Green tea
by ArabianBusiness.com staff writer on Monday, 08 September 2008
How Lipton is saving the environment by cutting out wooden pallets.
A forklift truck disappears into the gloom at the back of a storage container, betraying no indication of its movements except for the whirring and hissing of hydraulics. It emerges again into the glaring sunlight, the driver obscured behind a towering stack of brown bags carrying loose tea.
It is a scene like any other. The only noticeable difference is that instead of being carried on a wooden pallet, the 1.5 tonne load is borne on a simple sheet of cardboard.
This humble tool is a slipsheet - a cost-saving device that is increasingly being used by logistics firms to stack goods higher in shipping containers.
Pioneering its use in the Middle East is Unilever, for its Lipton tea brand. The company switched to using slipsheets for its Assam to Dubai shipping routes two years ago and after racking up annual savings of US$100,000, hasn't looked back since.

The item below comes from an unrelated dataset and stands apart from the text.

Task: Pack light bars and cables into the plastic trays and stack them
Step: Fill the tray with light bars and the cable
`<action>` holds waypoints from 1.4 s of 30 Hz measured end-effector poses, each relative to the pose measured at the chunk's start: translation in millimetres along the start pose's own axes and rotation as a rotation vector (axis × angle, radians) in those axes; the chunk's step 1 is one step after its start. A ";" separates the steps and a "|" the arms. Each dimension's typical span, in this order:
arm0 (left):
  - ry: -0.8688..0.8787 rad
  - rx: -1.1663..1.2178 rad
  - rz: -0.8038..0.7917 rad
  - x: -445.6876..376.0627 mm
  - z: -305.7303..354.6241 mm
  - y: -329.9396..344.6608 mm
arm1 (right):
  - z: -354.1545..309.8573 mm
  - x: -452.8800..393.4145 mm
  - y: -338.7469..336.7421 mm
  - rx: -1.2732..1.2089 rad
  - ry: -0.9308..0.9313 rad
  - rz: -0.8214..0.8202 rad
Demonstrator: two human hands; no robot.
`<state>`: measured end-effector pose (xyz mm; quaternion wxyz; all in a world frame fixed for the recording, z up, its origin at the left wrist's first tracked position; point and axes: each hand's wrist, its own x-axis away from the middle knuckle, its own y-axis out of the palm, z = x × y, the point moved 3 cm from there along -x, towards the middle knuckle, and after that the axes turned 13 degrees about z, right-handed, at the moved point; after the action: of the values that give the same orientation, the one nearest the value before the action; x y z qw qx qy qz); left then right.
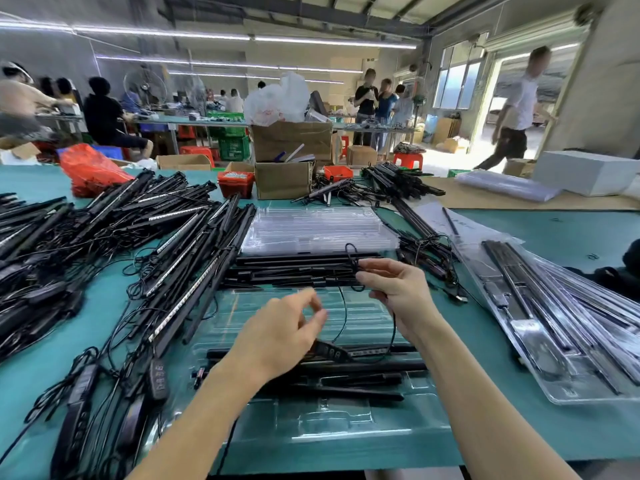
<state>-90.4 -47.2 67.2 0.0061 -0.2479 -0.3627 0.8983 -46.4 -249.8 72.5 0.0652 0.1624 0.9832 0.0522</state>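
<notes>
A thin black cable [344, 313] is pinched by the curled fingers of the right hand [394, 289] above the clear tray [346, 420]; the left hand [280, 337] fingers are pressed together, apparently pinching the cable's lower stretch.

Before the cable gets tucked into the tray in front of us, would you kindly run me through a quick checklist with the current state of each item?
1. Cable held: ok. The right hand pinches the thin black cable near its looped end.
2. Left hand free to guide: cannot tell; its fingers are curled near the cable, contact unclear.
3. Clear tray in place on the green mat: ok.
4. Light bars already seated in the tray: ok, several lie across it.
5. Cable free of tangles: cannot tell; it trails down to the inline controller.
6. Empty tray stack ready behind: ok.
</notes>
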 end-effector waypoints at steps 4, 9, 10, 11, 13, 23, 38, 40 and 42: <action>0.049 0.073 0.232 -17.0 11.3 -1.6 | -2.6 7.7 15.3 0.097 -0.114 -0.142; 0.102 0.012 0.350 -23.6 8.0 -4.6 | -2.7 11.5 23.5 0.090 -0.162 -0.228; 0.102 0.010 0.346 -24.0 5.4 -4.9 | -2.7 11.8 23.6 0.090 -0.162 -0.230; 0.098 0.007 0.341 -24.2 2.5 -5.6 | -2.4 12.3 23.8 0.097 -0.158 -0.234; 0.091 -0.007 0.343 -24.9 -2.1 -8.4 | -1.2 14.3 24.9 0.111 -0.142 -0.253; 0.105 -0.099 0.360 -21.0 -5.2 -10.8 | 2.4 20.4 34.1 0.228 -0.185 -0.260; -0.094 0.184 0.406 -24.1 -21.5 -6.7 | 14.8 22.7 42.8 0.383 -0.256 -0.216; -0.080 0.242 0.309 -24.7 -21.5 -7.8 | 13.9 23.3 42.4 0.329 -0.257 -0.235; -0.080 0.263 0.236 -25.6 -21.6 -7.6 | 13.3 24.8 43.2 0.284 -0.230 -0.266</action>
<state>-59.6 -32.4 70.2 -0.0815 -0.2500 -0.2105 0.9416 -54.2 -199.9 62.0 0.1596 0.0438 0.9795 -0.1146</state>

"Not only will it save you the cost of a pallet but it will allow you to put more in a container," says Tim Drury, vice president of supply chain, Unilever North Africa and Middle East. "This allows a company to put less containers through. Once that starts to happen you are firstly reducing the environmental impact from that container movement, but you're also saving yourself 10-15% of your transport costs."
The scheme largely comes cloaked in the language of environmentalism that Unilever has adopted since it outlined a set of eco-friendly guidelines in 2002.
The regional facility in Jebel Ali Free Zone has not been excluded from this. Waste water recycled from toilets and hand-washing is used to spray the lawns. "Don't walk on the grass," jokes Drury. A building management system will be implemented to ensure that air conditioning systems and lights will cut out when the last person leaves the building at night.
Similarly, at the company's tea plantations in India, Kenya and Indonesia, sustainable agriculture initiatives have been implemented. For instance in Kenya, eucalyptus trees are planted to replace the trees that are burned in the process of transforming green tea leaves into black powder.
"For the processing of the tea we are using wood that is regrown in and around the location," says Drury. "We are the biggest buyer of black tea anywhere in the world so we have to be quite careful in how we buy the product and who we buy it from."
In order to underline the level of commitment to the environment, the company aimed to gain certification from the Rainforest Alliance for its sourcing operations for both the Lipton and PG Tips brands.
Moving away from using wooden pallets is also a part of that. The company buys 300,000 tonnes of tea - around 12% of that sold worldwide every year. Every 1.5 tonne of tea arrives on its own wooden pallet, meaning that prior to using slipsheets the company received in the region of 200,000 pallets a year.
However, many of these pallets adhere to British, rather than EU specifications, meaning that the unusual shape would make them unusable in any other industry.
"Because they are a bit of an odd-shaped pallet, most of those can't be re-used," says Drury. "If they are not a good manufacturer they will be thrown away. If they are a good manufacturer, they will recycle it, but it is better that they did not have it in the first place."
Therefore the company began initial trials three years ago with slipsheets on its Assam to Dubai route.
"We started with one of our big Indian suppliers to bring the tea in on a large cardboard sheet. The way it works is you put the sacks on the cardboard and a special attachment on the truck picks up two bits of it, slides it onto a forklift plate and puts it into the container. When transporting tea, you are rarely restricted by weight limit. Often the only limit is volume - you can't get any more in. By dropping the pallet size down you can slide a couple more sacks on top. So if you're in a 10-stack and you fit an extra two sacks in, it means you have saved 10%.
"On 10,000 tonnes of tea that works out in the region of $100,000 we are saving. It pays for itself in months - fractions of a year."